* [Aim of the task] In the data below, one line contains "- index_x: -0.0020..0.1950" and a later one contains "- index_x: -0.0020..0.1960". Print both, with every line between them, exactly and alone.

* [The data]
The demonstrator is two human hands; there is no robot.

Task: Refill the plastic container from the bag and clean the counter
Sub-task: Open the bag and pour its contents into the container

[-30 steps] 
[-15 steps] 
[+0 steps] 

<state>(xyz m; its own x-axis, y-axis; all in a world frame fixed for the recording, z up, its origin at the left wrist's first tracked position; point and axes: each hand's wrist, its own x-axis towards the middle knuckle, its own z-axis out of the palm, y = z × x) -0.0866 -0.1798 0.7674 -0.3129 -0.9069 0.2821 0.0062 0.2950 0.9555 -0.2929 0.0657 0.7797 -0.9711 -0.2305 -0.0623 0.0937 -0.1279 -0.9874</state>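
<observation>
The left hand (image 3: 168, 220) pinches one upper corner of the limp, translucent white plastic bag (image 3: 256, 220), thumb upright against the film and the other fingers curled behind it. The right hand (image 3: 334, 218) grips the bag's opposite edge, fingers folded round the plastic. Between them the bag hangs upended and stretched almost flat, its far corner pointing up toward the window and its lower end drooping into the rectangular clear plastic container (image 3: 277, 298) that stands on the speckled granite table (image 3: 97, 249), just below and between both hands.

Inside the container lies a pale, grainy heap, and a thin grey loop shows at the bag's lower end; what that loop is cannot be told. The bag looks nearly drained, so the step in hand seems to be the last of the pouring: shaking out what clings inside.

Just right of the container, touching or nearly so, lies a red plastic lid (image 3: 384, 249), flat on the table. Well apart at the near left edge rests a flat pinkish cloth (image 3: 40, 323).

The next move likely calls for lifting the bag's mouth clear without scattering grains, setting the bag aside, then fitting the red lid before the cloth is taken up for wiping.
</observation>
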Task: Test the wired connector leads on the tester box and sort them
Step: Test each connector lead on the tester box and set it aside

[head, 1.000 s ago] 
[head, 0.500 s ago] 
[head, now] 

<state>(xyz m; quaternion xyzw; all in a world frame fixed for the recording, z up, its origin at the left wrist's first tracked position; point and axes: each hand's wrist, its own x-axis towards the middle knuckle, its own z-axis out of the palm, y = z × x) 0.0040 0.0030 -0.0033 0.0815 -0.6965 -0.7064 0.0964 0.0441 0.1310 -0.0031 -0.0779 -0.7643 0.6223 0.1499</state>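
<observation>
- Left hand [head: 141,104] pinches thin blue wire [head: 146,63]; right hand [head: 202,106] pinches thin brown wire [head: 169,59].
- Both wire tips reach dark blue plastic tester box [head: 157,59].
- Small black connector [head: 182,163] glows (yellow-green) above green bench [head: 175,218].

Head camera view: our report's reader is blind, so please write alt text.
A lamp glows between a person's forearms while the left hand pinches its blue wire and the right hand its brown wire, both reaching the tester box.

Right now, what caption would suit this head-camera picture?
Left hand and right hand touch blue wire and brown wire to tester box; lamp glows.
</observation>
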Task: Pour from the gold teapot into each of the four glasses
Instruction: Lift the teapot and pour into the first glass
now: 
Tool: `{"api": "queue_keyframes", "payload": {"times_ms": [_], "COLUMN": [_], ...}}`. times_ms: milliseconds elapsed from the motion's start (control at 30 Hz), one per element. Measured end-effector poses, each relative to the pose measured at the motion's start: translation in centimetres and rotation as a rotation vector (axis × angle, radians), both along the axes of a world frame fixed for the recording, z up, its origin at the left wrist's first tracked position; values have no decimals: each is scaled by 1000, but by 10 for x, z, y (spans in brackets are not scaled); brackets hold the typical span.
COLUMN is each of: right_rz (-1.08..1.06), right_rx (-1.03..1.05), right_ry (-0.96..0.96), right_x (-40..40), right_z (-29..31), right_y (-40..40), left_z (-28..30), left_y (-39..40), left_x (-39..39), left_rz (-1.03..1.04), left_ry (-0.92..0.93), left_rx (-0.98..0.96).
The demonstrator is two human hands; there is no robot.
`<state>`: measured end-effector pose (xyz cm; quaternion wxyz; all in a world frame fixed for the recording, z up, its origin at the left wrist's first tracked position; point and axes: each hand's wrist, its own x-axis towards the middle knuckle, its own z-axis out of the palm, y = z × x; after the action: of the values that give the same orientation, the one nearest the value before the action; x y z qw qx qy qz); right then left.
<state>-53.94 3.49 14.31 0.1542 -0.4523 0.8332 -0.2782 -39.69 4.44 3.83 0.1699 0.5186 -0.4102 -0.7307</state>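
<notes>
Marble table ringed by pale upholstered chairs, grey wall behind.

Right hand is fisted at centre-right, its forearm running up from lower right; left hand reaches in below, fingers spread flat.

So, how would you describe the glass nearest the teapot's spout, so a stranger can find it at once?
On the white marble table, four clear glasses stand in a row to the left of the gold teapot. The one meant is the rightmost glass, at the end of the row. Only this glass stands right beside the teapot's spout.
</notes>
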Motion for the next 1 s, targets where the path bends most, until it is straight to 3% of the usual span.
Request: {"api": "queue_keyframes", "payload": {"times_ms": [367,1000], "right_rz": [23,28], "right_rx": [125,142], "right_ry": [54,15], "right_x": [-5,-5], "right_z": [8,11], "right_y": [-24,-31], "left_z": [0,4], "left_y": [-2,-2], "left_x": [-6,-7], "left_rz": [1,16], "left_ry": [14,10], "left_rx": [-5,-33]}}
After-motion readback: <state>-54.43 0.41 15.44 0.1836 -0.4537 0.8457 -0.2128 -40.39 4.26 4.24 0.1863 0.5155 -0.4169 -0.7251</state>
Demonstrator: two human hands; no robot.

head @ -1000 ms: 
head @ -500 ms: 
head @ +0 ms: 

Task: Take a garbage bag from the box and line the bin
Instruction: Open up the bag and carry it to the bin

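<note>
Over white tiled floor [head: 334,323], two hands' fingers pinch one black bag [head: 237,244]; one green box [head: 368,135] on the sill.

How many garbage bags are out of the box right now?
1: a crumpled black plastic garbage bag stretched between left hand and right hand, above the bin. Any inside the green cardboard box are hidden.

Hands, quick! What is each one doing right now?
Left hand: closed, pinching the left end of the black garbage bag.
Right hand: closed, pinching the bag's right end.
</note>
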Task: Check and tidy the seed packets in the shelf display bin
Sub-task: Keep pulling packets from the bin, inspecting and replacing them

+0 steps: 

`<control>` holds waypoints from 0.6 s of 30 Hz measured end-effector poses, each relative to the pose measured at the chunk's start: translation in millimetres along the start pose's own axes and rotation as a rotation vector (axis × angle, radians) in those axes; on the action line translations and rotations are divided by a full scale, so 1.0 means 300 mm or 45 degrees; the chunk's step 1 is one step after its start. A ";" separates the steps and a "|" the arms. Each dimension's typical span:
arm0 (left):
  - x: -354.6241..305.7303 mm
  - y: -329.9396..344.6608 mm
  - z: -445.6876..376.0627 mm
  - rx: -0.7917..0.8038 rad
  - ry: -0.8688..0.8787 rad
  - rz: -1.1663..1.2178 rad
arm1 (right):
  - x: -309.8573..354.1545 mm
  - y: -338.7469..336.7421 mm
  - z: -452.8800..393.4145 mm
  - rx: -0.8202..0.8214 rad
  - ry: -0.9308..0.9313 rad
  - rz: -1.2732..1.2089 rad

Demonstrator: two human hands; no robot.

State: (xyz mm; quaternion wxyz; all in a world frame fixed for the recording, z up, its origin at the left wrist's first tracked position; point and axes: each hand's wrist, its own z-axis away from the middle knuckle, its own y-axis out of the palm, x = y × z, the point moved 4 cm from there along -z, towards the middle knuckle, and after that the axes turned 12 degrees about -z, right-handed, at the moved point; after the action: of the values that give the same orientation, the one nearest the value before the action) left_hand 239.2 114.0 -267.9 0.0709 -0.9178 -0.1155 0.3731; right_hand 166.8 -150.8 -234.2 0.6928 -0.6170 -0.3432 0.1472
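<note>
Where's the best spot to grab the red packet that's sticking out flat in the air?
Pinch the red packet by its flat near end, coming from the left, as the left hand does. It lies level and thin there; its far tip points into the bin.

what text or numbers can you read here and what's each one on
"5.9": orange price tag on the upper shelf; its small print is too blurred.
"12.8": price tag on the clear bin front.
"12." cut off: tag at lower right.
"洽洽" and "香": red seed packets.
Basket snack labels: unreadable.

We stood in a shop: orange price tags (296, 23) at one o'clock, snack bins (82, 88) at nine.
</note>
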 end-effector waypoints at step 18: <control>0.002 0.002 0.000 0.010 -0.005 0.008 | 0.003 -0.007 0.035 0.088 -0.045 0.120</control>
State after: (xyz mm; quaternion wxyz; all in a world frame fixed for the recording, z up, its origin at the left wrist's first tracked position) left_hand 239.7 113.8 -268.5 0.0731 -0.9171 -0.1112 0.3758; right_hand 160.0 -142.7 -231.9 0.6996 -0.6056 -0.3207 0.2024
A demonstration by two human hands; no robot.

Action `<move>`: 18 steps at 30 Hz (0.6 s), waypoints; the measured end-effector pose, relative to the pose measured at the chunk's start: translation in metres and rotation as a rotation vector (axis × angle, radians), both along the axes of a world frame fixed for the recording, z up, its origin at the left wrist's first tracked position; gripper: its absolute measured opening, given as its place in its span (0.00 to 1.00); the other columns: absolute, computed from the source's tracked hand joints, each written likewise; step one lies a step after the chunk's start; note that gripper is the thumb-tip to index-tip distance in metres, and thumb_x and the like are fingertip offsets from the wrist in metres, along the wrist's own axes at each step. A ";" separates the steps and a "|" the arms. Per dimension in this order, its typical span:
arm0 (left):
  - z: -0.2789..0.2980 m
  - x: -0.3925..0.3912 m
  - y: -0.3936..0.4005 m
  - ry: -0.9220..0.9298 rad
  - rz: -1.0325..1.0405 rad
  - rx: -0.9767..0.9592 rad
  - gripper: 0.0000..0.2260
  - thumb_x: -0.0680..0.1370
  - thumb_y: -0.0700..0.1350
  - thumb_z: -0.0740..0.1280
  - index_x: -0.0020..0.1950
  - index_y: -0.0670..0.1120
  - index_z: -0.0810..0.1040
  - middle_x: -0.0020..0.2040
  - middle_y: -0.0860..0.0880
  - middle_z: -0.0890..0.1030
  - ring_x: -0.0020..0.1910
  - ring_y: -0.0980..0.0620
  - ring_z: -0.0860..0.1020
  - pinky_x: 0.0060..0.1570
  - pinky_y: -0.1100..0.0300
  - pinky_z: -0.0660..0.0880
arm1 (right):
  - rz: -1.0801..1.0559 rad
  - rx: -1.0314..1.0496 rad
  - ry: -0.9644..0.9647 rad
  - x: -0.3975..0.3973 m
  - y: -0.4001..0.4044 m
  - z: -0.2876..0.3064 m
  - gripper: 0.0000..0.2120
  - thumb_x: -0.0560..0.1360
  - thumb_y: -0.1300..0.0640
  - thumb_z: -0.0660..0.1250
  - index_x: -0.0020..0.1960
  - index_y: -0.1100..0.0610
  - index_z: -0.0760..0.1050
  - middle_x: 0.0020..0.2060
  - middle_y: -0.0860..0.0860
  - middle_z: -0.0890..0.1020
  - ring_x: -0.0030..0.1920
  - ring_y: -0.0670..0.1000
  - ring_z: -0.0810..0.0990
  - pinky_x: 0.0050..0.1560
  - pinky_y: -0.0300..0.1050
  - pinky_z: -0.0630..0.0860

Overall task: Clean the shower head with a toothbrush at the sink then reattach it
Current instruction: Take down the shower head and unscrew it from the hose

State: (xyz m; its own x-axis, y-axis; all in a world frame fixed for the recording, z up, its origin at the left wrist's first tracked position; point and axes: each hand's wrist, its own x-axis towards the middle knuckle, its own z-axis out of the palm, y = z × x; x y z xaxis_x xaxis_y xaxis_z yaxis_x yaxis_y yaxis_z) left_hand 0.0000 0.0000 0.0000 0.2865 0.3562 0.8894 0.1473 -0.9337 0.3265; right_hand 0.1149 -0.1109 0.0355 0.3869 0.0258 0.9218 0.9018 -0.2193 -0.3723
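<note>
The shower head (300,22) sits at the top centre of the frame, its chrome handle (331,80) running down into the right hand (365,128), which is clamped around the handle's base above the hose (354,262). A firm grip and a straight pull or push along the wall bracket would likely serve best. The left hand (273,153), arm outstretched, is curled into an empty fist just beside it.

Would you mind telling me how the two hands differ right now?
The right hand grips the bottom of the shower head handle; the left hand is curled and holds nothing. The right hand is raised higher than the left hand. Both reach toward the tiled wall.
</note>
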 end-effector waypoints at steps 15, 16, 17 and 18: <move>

* [Answer to the exercise]
  - index_x: -0.0020..0.1950
  - index_y: -0.0670..0.1120
  - index_z: -0.0810..0.1040
  - middle_x: -0.0020..0.2040
  - middle_y: -0.0860..0.0880
  - middle_z: -0.0890..0.1030
  - ring_x: -0.0020..0.1910
  - ring_y: -0.0980..0.0620
  - ring_z: -0.0860..0.1020
  - pinky_x: 0.0060..0.1570
  - pinky_y: -0.1100..0.0300
  - pinky_z: -0.0660..0.0880
arm1 (right):
  - rz: -1.0801..1.0559 rad
  - rx: -1.0314..1.0496 rad
  - ry: -0.9644..0.9647 rad
  - x: -0.3975..0.3973 m
  - y: -0.4001..0.4044 m
  - z: -0.2876..0.3064 m
  - gripper: 0.0000..0.2120
  - thumb_x: -0.0560..0.1360
  - thumb_y: -0.1300..0.0640
  - thumb_z: -0.0660..0.1250
  - index_x: -0.0020..0.1960

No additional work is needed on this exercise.